UMA QUESTÃO DE COMPORTAMENTO UMA QUESTÃO DE COMPORTAMENTO





          UMA QUESTÃO DE COMPORTAMENTO 
                                                                                    ou
                                                               AZEDUME DA ALMA
                                                                                  
                                         "... a gentileza nos humanos tem o mesmo efeito do calor na
                                          cera."
                                             Arthur Schopenhauer

            Em uma dessas tardes de sol forte que têm feito de nossos dias uma antecipação dos cenários de Dante (destaque-se aqui meu latente e comprovado otimismo ideológico), necessitei buscar na cidade, por entre os lugares comercialmente abertos a clientes famintos de algo, um objeto comum e casual. Estava despreparada para os contextos que me aguardavam.
            Sou inexoravelmente despida de pretensões consumistas, e para ser mais clara, nego os prováveis pressupostos femininos que dão guarida ao desejo ínfimo de visitar vitrines, lojas e centros comerciais. Sou avessa a compras. Mas urgia que eu adquirisse um determinado material de extrema necessidade. Na lógica de meu desgosto acalento um axioma: quanto mais clara e amável eu for, menos insalubre poderá ser o intercurso de minha experiência discursiva e social. É uma máxima que rege a coerência que tanto prezo. Pois sim, estou cá a elucubrar que algo "azeda" o mundo das ofertas rápidas.
            Entrei em um espaço específico, cheio de balcões muito bem dispostos e pessoas uniformizadas. Sorrindo, comecei a interlocução da seguinte forma: "Boa tarde! Por gentileza, senhor, eu gostaria de ...".
            Ai! Preciso com urgência de uma sessão de terapia, de descarrego, de ...  estou aberta a sugestões!
            Contundentemente recebi o seguinte retorno: "Vai direto ao ponto, dona. O que é?"
            Em segundos repassei meu comportamento, minha fala, a roupa que usava. Teria sido o sorriso? Na dúvida, respondi com uma frase direta e um quase meio sorriso: "Uma (....), por favor!"
            Não estava ao dispor tal objeto. Agradeci temerosa e em dúvida sobre o que no mundo da linguagem visual poderia chamar-se "minha performance".
            Andei pelo belíssimo cenário de nossa cidade procurando pelo produto em falta e amargando ser minha a responsabilidade pelo retorno que recebia: desatenção, mau humor, má vontade, desinteresse. Ai!  Sou junguiana de formação, então, assumo a responsabilidade pelos acontecimentos em minha vida. Que Carl Jung não se revolva nas camadas etéreas, mas, algo vai mal no paraíso das injunções cósmicas.
            Já nas calçadas, suando o resto da água que meu corpo retinha a custo, fui abordada por uma senhora que PEDIA. Isso mesmo: PEDIA ALGUNS TROCADOS!
            Parei e saboreei a gentil e consciente amabilidade usada na tentativa de me convencer a "doar" algo tão em falta no bolso de todos. Eu não possuía "pratinhas", mas convidei a senhora de mais de setenta anos para tomar um suco com pão de queijo. Amo pão de queijo! Precisava entender o que excedia ali e faltava lá. Claro! Óbvio!
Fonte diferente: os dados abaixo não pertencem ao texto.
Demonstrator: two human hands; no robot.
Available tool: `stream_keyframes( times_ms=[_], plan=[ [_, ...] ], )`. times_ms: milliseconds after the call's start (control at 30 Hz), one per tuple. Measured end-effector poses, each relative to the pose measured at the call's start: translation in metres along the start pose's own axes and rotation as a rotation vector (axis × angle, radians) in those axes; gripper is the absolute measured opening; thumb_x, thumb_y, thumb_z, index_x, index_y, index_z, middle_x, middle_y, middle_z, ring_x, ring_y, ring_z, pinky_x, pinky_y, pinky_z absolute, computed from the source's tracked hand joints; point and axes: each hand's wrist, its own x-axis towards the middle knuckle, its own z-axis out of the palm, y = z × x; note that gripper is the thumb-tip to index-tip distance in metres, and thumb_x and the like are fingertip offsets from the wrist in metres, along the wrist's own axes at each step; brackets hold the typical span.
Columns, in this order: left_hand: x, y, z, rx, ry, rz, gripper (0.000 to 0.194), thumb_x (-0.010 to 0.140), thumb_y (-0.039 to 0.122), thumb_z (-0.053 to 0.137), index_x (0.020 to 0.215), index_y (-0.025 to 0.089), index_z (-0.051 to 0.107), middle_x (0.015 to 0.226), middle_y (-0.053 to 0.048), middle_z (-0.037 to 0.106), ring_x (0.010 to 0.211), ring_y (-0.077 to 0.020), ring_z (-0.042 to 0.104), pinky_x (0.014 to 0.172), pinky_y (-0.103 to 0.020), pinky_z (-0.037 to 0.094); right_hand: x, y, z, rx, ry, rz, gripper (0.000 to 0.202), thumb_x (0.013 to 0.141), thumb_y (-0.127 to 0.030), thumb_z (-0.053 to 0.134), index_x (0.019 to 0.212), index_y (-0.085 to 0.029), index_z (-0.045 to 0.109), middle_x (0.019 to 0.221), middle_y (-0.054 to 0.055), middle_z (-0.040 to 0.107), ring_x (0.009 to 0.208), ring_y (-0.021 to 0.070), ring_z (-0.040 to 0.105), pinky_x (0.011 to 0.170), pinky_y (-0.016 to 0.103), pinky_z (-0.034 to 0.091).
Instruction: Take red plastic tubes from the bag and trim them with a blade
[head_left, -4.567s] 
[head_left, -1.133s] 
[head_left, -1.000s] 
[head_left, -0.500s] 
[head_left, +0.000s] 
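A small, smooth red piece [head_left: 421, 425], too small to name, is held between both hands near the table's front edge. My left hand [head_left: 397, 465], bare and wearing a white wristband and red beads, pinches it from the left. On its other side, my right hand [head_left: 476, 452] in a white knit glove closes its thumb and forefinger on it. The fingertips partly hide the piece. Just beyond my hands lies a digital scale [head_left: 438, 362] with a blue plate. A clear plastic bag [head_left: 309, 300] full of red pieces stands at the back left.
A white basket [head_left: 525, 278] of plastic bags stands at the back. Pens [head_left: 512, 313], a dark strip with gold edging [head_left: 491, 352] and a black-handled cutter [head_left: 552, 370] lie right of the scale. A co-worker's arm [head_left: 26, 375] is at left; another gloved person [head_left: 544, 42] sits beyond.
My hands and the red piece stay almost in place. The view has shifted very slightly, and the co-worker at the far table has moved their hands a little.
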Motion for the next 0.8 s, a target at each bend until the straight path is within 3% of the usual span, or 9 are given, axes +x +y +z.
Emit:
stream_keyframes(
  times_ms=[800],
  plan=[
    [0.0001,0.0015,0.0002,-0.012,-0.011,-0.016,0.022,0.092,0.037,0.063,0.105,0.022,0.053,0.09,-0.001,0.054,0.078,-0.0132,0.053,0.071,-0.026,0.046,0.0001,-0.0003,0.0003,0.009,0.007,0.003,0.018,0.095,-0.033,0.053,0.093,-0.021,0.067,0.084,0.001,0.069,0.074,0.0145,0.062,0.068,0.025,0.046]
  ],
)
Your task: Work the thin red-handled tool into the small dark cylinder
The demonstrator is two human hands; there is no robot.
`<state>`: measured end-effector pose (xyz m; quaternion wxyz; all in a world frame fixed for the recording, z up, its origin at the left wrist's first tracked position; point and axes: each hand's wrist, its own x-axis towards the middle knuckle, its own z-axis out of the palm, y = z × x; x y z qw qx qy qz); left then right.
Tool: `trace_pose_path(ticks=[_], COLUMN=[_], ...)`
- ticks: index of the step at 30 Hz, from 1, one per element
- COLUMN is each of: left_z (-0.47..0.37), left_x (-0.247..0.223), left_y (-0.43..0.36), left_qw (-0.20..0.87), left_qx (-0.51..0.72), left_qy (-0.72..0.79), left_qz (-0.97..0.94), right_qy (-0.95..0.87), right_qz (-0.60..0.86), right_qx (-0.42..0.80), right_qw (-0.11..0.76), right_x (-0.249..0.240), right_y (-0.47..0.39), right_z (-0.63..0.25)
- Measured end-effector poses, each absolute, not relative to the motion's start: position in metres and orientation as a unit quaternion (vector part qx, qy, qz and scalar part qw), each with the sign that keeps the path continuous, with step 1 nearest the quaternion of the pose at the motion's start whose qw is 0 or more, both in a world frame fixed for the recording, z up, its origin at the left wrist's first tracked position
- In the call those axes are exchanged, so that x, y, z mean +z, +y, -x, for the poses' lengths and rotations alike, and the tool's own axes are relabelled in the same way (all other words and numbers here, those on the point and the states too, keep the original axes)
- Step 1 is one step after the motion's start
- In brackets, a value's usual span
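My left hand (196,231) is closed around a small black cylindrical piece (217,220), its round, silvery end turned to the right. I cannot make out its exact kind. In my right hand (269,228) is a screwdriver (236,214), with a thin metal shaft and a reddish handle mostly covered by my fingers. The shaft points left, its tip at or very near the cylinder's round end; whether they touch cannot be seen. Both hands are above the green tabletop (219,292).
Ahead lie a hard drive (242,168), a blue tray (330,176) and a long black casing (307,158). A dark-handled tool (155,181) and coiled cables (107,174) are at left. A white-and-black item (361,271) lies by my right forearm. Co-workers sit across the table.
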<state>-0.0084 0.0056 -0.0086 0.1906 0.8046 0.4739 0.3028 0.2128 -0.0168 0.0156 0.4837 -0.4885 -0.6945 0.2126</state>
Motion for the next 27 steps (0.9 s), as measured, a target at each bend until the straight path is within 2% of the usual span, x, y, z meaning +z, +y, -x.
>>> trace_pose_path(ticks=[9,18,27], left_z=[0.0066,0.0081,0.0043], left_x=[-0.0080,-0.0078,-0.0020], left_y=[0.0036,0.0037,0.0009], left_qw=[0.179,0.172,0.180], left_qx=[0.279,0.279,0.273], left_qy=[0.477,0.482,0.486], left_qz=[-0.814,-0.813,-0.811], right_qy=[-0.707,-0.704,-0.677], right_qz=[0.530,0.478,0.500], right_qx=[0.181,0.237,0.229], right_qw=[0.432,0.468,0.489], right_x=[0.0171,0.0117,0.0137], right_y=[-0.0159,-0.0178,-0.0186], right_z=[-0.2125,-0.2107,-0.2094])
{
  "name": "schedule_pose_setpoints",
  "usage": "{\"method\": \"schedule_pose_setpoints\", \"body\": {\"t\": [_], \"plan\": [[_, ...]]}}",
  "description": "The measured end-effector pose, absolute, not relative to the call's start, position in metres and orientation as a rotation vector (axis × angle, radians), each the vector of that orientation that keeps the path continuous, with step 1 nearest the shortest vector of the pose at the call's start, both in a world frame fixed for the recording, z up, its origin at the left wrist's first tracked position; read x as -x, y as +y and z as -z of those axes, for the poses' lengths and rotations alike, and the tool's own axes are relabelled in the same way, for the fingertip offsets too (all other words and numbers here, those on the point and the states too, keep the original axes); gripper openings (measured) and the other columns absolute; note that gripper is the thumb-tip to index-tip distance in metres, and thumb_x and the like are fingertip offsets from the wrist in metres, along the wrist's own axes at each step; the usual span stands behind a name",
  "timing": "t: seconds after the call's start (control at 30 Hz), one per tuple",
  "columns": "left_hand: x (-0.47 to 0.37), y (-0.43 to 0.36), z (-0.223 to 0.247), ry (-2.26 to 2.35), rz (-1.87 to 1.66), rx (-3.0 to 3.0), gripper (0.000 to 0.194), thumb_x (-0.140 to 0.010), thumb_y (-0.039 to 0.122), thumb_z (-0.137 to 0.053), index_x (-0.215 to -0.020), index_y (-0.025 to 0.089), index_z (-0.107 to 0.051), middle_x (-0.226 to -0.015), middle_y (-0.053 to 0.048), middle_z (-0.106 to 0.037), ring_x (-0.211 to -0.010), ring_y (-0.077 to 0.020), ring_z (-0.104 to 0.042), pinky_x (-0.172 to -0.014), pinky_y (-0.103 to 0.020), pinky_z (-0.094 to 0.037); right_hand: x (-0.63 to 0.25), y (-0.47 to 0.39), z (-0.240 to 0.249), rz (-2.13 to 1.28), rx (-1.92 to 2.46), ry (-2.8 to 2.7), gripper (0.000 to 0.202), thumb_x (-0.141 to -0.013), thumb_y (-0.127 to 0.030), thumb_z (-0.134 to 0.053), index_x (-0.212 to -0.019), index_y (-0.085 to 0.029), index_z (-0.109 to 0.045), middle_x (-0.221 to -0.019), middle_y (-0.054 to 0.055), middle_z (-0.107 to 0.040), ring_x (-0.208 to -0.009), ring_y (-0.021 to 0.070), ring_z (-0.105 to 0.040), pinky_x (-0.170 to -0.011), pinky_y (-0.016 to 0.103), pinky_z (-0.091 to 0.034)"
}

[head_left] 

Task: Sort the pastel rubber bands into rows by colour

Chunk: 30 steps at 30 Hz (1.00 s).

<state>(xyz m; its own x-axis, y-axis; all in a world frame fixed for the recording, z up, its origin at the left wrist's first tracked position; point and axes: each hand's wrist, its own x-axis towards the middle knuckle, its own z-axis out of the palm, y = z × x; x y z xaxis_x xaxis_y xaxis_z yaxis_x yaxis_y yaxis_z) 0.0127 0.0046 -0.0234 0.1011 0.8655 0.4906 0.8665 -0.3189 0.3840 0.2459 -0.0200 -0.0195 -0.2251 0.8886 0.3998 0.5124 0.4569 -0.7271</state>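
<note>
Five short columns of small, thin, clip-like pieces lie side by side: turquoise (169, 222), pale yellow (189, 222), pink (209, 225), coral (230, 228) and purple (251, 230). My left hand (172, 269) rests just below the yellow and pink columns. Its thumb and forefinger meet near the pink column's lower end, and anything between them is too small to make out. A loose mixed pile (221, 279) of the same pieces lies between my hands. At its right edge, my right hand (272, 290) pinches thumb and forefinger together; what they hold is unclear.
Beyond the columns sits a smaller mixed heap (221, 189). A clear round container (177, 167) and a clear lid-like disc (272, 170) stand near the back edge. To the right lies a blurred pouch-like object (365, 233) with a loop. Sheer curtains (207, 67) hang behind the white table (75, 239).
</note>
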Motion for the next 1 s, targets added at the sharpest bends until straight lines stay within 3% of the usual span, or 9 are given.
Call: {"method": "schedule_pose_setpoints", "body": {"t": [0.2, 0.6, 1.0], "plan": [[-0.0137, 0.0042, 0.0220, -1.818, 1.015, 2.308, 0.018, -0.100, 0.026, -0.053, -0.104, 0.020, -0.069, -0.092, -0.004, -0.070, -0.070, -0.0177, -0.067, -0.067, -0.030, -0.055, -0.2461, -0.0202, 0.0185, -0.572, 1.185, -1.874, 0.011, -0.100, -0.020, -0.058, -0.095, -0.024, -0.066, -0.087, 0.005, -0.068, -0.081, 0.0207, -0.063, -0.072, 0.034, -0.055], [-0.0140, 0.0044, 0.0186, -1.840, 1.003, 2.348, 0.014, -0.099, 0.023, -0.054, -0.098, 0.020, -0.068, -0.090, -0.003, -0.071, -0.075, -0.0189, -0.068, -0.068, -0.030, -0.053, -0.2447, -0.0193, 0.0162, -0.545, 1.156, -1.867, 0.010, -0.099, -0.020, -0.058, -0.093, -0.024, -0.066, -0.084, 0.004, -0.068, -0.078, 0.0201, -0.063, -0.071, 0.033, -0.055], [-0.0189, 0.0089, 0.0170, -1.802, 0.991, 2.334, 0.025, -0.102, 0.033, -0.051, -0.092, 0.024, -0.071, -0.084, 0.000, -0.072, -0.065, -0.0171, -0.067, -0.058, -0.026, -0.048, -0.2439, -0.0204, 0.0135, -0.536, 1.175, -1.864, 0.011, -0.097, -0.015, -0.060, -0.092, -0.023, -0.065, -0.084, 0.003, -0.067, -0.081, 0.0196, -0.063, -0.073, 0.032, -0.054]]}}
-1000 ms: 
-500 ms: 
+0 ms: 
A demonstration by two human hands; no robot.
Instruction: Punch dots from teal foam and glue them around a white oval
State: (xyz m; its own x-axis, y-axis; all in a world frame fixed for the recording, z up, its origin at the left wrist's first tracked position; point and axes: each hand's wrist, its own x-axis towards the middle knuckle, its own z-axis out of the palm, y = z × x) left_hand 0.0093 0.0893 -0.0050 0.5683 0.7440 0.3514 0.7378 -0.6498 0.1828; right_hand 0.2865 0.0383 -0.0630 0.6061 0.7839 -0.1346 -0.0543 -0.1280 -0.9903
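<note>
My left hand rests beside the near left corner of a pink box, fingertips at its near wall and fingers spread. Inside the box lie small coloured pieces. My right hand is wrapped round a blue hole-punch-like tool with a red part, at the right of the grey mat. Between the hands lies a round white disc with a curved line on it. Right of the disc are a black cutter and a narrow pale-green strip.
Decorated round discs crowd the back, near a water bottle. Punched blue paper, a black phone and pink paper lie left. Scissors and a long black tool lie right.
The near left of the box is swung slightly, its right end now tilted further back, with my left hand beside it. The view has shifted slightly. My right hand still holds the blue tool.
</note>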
Claríssimo: ela "pedia" e sua condição a colocava na obrigação de me convencer, persuadir... Uai!, mas que barbaridade, tchê!? E porque é que o comércio investe tanto em campanhas publicitárias, escalas de ofertas, liquidação, etc., etc., etc.? A lógica não é a mesma? Certamente não é! Ou pelo menos, os balcões de venda estão muito longe dos apetitosos e ilustrativos cartazes de convencimento: é o papel da "obrigação"?
            Queria levar comigo a bela senhora morena que caminha por nosso centro para dentro de alguns locais de venda direta. Equilíbrio faz parte dos teatros da vida. E vender, ou pedir, podem fazer parte da mesma cena, mas não comungam do mesmo ato.
            Nos palcos de nossos dramas, temos escolhas a fazer e a gentileza, pode ser uma grande arma se direcionada parta as próprias fuças.
                                                                 
                              "Aprendi silêncio com os falantes, tolerância com os intolerantes, e
                               gentileza com os rudes; ainda, estranho, sou ingrato a esses
                               professores."